- _DATA LISTING_:

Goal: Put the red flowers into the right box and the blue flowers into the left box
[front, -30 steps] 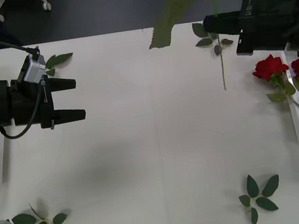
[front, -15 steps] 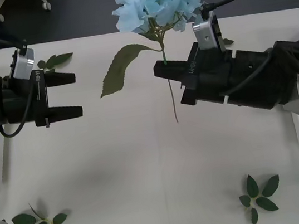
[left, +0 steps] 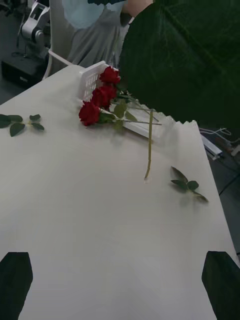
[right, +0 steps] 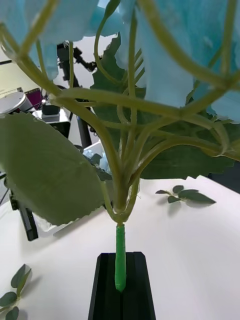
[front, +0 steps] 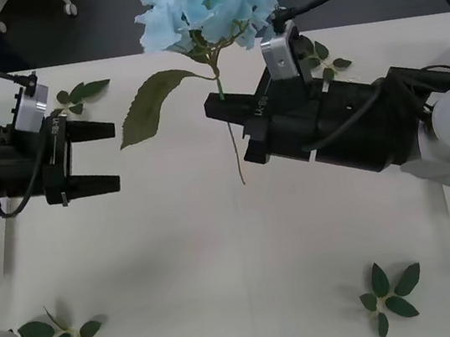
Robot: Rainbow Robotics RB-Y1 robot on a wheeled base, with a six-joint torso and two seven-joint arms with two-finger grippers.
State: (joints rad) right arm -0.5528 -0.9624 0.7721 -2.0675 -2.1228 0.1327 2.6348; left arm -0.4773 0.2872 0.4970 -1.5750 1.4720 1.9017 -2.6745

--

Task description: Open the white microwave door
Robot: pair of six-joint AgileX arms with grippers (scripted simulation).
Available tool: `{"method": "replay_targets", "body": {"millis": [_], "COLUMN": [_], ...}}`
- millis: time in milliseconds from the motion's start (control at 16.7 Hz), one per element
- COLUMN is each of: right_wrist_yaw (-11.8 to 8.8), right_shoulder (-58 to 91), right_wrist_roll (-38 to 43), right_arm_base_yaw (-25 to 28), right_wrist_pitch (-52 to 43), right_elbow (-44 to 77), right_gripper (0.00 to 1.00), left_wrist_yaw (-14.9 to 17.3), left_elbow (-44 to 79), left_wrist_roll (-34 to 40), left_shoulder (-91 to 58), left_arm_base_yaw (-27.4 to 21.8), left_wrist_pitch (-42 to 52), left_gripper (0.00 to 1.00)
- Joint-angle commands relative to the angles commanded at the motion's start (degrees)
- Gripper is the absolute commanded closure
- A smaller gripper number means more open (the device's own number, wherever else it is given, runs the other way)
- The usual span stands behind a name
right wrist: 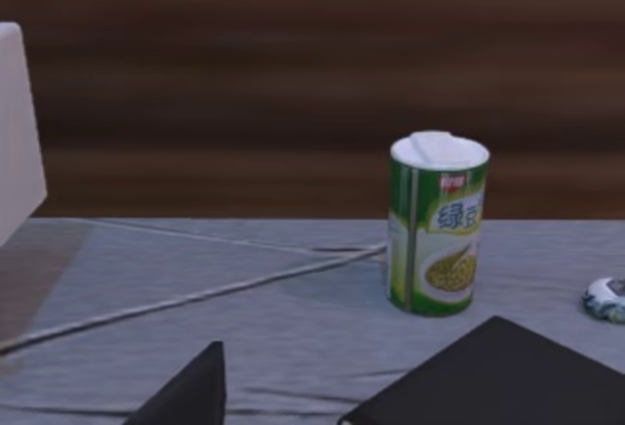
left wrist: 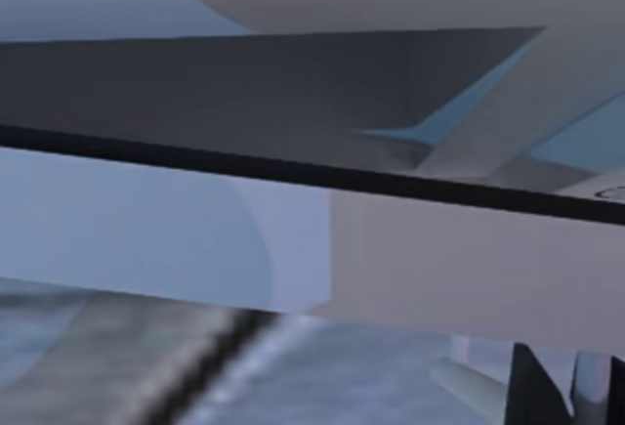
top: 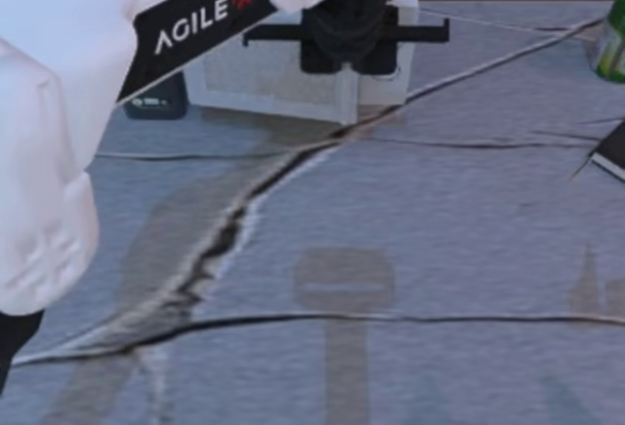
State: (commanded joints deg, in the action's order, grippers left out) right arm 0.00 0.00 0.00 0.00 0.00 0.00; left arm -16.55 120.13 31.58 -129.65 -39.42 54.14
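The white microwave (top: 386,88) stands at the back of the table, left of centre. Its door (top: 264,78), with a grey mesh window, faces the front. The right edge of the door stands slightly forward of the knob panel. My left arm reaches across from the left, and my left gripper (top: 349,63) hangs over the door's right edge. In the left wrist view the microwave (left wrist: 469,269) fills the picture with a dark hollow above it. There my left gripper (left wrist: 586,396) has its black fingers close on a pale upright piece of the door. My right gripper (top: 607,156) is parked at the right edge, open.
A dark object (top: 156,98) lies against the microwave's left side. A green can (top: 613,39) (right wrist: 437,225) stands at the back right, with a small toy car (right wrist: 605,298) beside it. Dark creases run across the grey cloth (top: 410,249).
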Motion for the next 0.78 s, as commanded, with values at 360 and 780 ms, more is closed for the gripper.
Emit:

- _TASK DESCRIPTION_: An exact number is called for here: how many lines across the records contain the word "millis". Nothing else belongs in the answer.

- _FINISHED TASK_: 2